Numerous cases have been brought in various states and jurisdictions throughout the country touching on the same or similar issues with varying results.  For review of a similar holding by a different court, see our detailed posting regarding the Pennsylvania Commonwealth Court’s holding relating to Expedia and the Philadelphia Hotel Tax.
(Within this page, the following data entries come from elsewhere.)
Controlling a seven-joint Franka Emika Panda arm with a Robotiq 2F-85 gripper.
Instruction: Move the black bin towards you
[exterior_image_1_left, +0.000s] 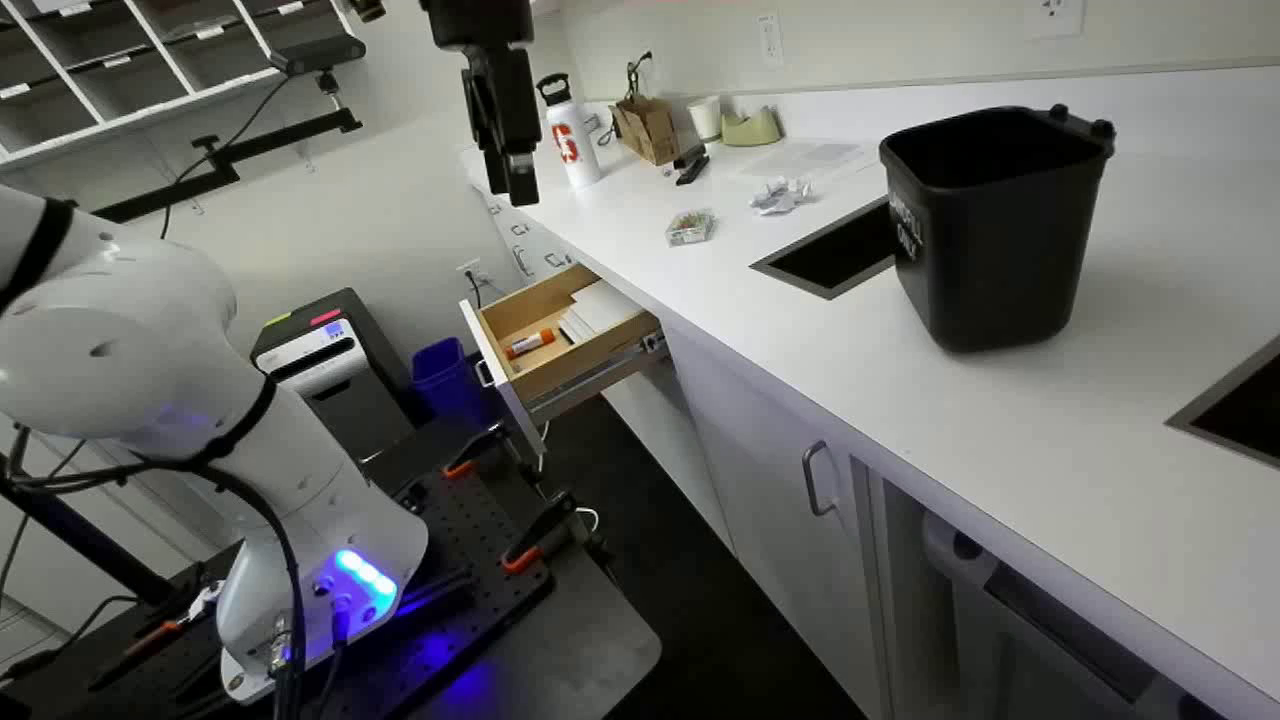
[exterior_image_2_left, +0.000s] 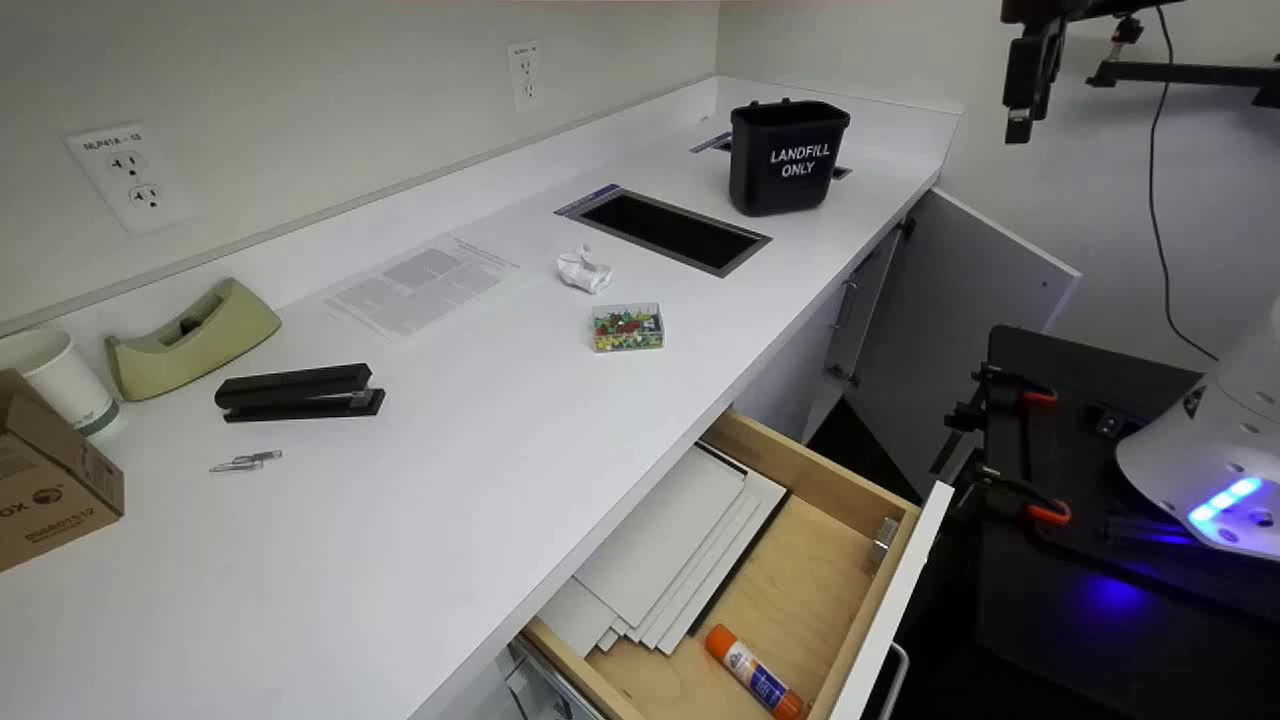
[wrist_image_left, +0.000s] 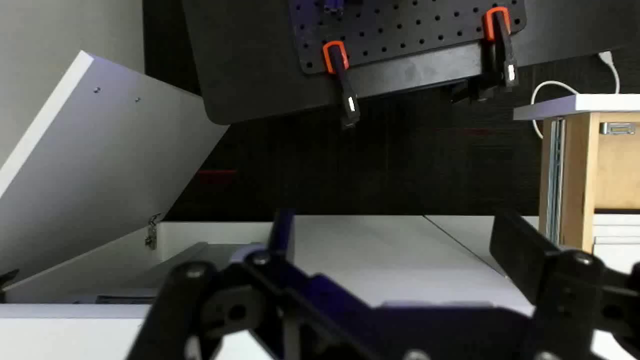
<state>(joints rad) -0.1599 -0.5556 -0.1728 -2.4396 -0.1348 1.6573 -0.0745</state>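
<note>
The gripper (wrist_image_left: 395, 230) is released, its two fingers (wrist_image_left: 522, 250) standing wide apart in the wrist view, where dark floor (wrist_image_left: 390, 165) shows at twelve o'clock, two orange-and-black clamps (wrist_image_left: 344, 85) at eleven and one, and a swung-out cabinet door (wrist_image_left: 110, 150) between nine and ten. It hangs in the air, well apart from the black bin (exterior_image_1_left: 1000, 245), which in an exterior view stands at three o'clock from it. The bin is upright on the white countertop (exterior_image_2_left: 300, 580), between two dark rectangular recesses (exterior_image_2_left: 675, 230); its side, lettered in white, reads LANDFILL ONLY. From the bin, in an exterior view, crumpled white paper (exterior_image_2_left: 583, 270) lies at eight o'clock and a clear box of coloured pins (exterior_image_2_left: 628, 327) at half past seven; a black stapler (exterior_image_2_left: 290, 387) and a tape dispenser (exterior_image_2_left: 200, 348) sit farther off, toward eight and half past eight. In that view, at six o'clock from the bin, a drawer (exterior_image_2_left: 815, 570) stands pulled out, with white boards (exterior_image_2_left: 660, 550) in it and an orange glue stick (exterior_image_2_left: 755, 670) at five o'clock from the boards
</note>
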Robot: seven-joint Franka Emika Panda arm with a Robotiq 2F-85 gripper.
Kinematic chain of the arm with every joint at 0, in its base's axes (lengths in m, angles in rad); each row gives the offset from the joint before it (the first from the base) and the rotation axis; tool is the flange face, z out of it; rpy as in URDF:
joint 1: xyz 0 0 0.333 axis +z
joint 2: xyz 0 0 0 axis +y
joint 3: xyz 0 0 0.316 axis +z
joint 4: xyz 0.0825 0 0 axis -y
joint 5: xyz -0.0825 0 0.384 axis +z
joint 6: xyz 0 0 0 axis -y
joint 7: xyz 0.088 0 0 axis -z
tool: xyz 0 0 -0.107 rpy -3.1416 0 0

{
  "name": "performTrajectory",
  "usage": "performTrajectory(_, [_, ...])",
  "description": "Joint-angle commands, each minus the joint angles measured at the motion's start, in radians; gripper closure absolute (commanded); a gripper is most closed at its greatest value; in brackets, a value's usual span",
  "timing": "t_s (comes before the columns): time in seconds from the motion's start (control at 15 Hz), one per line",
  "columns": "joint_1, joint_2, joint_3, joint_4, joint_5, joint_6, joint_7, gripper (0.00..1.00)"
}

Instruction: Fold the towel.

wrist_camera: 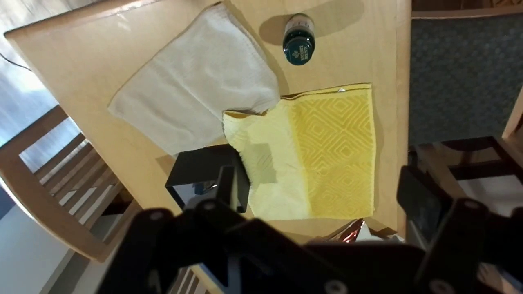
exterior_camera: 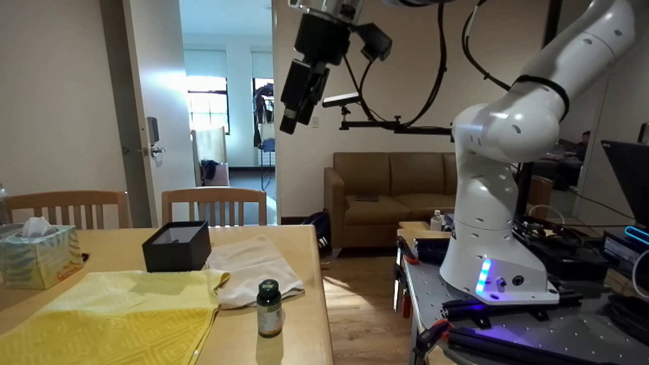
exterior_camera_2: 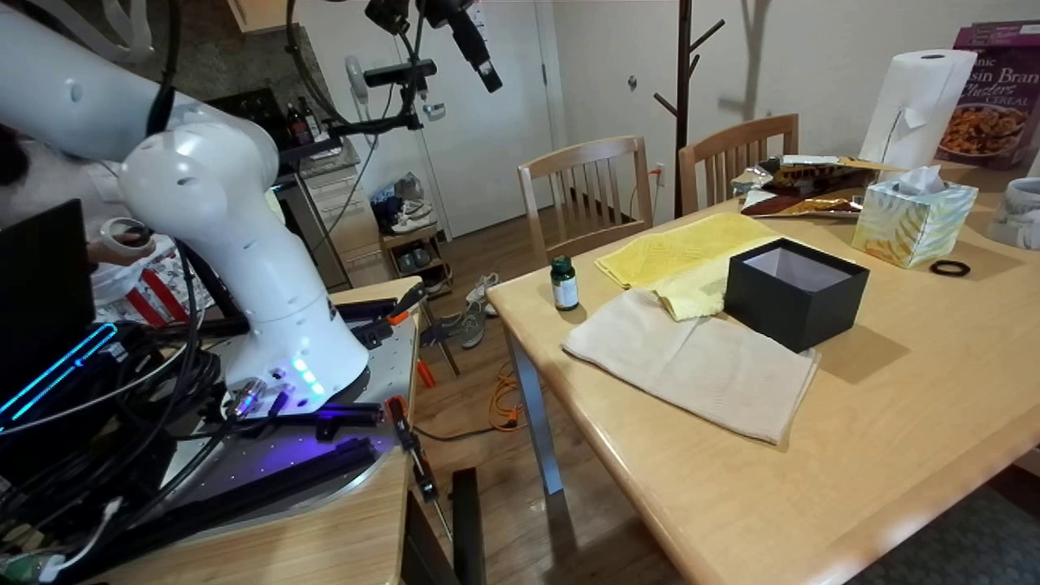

Weekly Blog Update for Week of 3/23: Connecticut Supreme Court Reverses Scholastic Decision; Georgia and Marlyand Lawmakers Address Amazon Bills; Kansas Legislature Approves Single-Sales-Factor Apportionment Bill…and More

Posted March 26, 2012 by SALT Blawg
Categories: Connecticut, Georgia, Indiana, Kansas, Maryland, Minnesota, South Carolina, Tennessee

Tags: , , , , , , , , , ,

 by Jennifer Weidler

 

CONNECTICUT

Connecticut Finds Scholastic Used Teachers to Sell Books Creating Nexus to Subject it to Sales Tax

The Connecticut Supreme Court reversed a lower court’s decision and held that Scholastic Book Clubs, Inc. was subject to state sales tax because in-state school teachers acted as its representatives, thereby creating the requisite nexus to justify imposing the tax.  For prior coverage of this issue, click here.

 

GEORGIA

Georgia Lawmakers Approve “Amazon” Bill

The Georgia Senate approved legislation, HB 386, which would create click-through nexus and establish a phase-out of the sales tax on energy used in manufacturing.

 

INDIANA

Indiana Supreme Court Holds Out-of-State Service Provider’s Promotional Materials Subject to Tax

The Indiana Supreme Court held that an out-of-state online service provider, AOL, Inc., was subject to Indiana use tax on promotional materials that it distributed to in-state individuals.  The court found that the transactions through which AOL obtained the promotional materials it sent to in-state residents from its assembly houses and letter shops constituted retail transactions and were therefore subject to state tax once AOL used the property in-state.

 

KANSAS

Kansas Senate Approves Single-Sales-Factor Legislation

The Kansas Senate approved legislation, HB 2157, which would enact a single-sales-factor apportionment method for certain corporations relocating to the state.  The apportionment method would be available beginning in tax year 2013 for those businesses with no employees in the state and with no real or tangible personal property in the state prior to January 1, 2013.

 

MARYLAND

Maryland Legislature Strips Bill of “Amazon” Language

The Maryland House amended legislation, SB 523, by pulling language pertaining to an “Amazon” law.  The amendment deleted language that would have required remote sellers to collect sales taxes on purchases by in-state buyers.  The House also revised the proposed individual income tax increase.

 

MINNESOTA

Minnesota Legislature Passes Bill to Phase-Out State’s Business Property Tax

The Minnesota House of Representatives passed legislation, HF 2337, which would phase-out the state’s business property tax.  The legislation would gradually reduce the tax, until an ultimate elimination of the tax during tax year 2025.  The legislation would also offer a tax credit in lieu of the current foreign operating corporation deduction.

 

SOUTH CAROLINA

South Carolina Publishes Revenue Ruling on Software

The South Carolina Department of Revenue issued a Revenue Ruling dealing with sellers who sell and deliver software via a laptop to the buyer’s location.  Where the seller downloads the software via the internet or other wireless connection and then terminates the connection, taking the laptop when the download is complete and leaving no tangible software behind, the transaction is not subject to South Carolina sales tax.

 

South Carolina Supreme Court Rules for Taxpayer in Bi-furcated Apportionment Case; Places Burden on DOR

In a victory for the taxpayer, the South Carolina Supreme Court held that where the South Carolina Department of Revenue (“DOR”) attempts to deviate from the standard method of apportionment, the DOR must bear the burden of proving both that the standard method should not be used and that the alternative method is reasonable and more appropriate than any of the opposing methods.

 

TENNESSEE

Tennessee Legislature Considers Phase-Out of Stat’s Inheritance Tax

The Tennessee General Assembly passed legislation, SB 3762/HB 3760, which would phase-out the state’s inheritance tax.  Pursuant to the legislation, the tax would be repealed by 2016.